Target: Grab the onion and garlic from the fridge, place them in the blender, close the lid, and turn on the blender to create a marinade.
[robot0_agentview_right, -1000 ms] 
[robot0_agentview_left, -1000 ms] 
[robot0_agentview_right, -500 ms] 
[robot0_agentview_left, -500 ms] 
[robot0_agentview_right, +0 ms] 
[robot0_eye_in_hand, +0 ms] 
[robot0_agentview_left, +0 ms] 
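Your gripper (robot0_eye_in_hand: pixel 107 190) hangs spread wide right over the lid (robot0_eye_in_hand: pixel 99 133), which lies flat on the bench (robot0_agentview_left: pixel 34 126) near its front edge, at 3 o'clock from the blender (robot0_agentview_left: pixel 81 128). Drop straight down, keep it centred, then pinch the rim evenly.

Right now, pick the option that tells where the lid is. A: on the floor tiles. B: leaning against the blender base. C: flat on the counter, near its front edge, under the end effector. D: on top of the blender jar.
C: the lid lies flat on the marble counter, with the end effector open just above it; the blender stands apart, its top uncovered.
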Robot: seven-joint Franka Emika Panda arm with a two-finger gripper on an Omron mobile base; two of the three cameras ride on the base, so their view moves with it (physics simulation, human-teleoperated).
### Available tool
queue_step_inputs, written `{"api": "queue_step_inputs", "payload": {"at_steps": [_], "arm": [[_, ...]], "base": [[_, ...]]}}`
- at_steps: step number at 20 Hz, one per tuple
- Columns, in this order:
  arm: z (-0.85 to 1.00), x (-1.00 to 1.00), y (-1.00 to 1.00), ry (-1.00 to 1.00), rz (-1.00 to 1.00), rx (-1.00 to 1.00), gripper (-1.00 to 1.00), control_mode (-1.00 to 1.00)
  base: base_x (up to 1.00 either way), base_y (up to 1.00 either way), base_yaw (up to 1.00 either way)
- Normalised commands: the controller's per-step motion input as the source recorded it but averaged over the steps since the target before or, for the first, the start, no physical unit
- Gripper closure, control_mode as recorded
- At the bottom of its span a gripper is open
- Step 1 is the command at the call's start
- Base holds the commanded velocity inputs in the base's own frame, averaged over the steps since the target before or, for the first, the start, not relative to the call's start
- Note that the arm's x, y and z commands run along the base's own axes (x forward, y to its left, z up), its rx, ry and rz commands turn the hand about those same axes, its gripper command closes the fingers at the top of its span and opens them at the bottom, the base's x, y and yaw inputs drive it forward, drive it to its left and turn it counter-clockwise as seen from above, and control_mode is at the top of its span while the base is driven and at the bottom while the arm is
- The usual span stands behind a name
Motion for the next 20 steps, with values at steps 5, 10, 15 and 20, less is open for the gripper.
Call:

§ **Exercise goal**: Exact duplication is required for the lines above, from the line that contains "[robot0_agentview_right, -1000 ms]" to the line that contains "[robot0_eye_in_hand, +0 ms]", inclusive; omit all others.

§ **Solution for this exercise**:
[robot0_agentview_right, -1000 ms] 
[robot0_agentview_left, -1000 ms] 
[robot0_agentview_right, -500 ms] 
[robot0_agentview_left, -500 ms] 
[robot0_agentview_right, +0 ms] 
[robot0_eye_in_hand, +0 ms] 

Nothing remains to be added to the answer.